Action myoclonus renal failure (AMRF) syndrome is an autosomal recessive form of progressive myoclonus epilepsy with tremor and myoclonus that may be intractable. It was initially described in three French Canadian families. AMRF is caused by mutations in the SCARB2 gene, encoding a lysosomal membrane protein. Disease onset is usually in the late teens or early twenties, and begins with tremor and proteinuria, progressing to action myoclonus, tonic–clonic seizures and renal failure. We describe the clinical and EEG investigations, including EEG with surface EMG electrodes (EEG-sEMG), as well as clinical video recording in three patients with AMRF syndrome associated with a confirmed SCARB2 gene mutation. Patients 1 and 2 had onset of action myoclonus at 21 and 22 years, respectively. They had no proteinuria. EEG-sEMG in both patients showed a normal background activity with numerous trains of generalized polyspike and waves at a frequency of 4 Hz, at times associated with jerks. In patient 1 there was photosensitivity at lower stimulation frequencies (2–6 Hz) and one generalized tonic–clonic seizure was recorded at 8 Hz lasting 1 min.
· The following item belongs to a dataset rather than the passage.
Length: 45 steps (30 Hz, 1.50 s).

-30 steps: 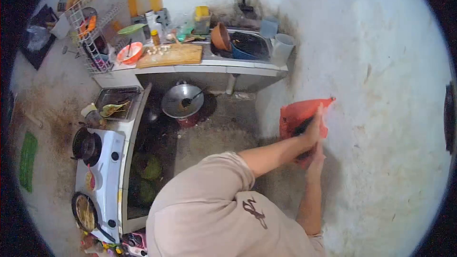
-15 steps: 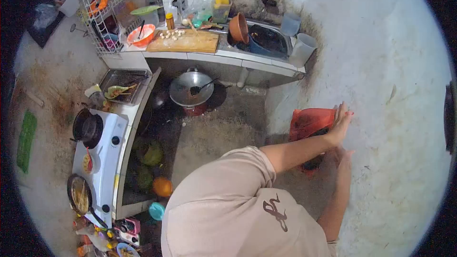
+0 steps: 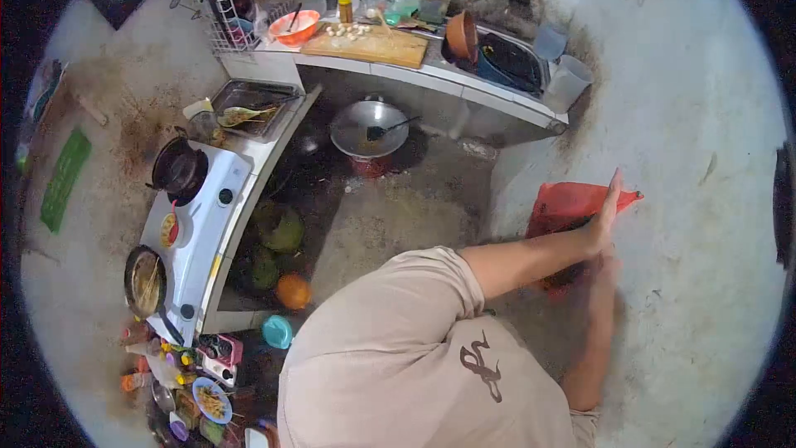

Patient 3 presented fine tremor of upper limbs at 14 years, renal failure at 15 years, and action myoclonus at 27 years. He never had tonic–clonic seizures. The EEG-sEMG showed a tremor that had a frequency of 4–5 Hz, there were no myoclonic jerks demonstrated on surface electrodes. All three patients had normal intelligence and the SCARB2 nonsense mutation Q288X. The early clinical findings in AMRF are fine tremor and proteinuria, followed by action myoclonus, renal failure and occasional generalized tonic–clonic seizures. In some patients, the renal failure may present prior to the neurological symptoms or may not develop. The key EEG findings consist of background activity within the normal range, unlike many PME’s, where it is slow. The other EEG findings are similar to those seen in other PME’s, in particular the photosensitivity at low stimulation frequencies. In the early stages of the disease, JME should be in the differential diagnosis. If the tremor and myoclonus become intractable, and/or the patient develops proteinuria or renal failure, AMRF should be considered.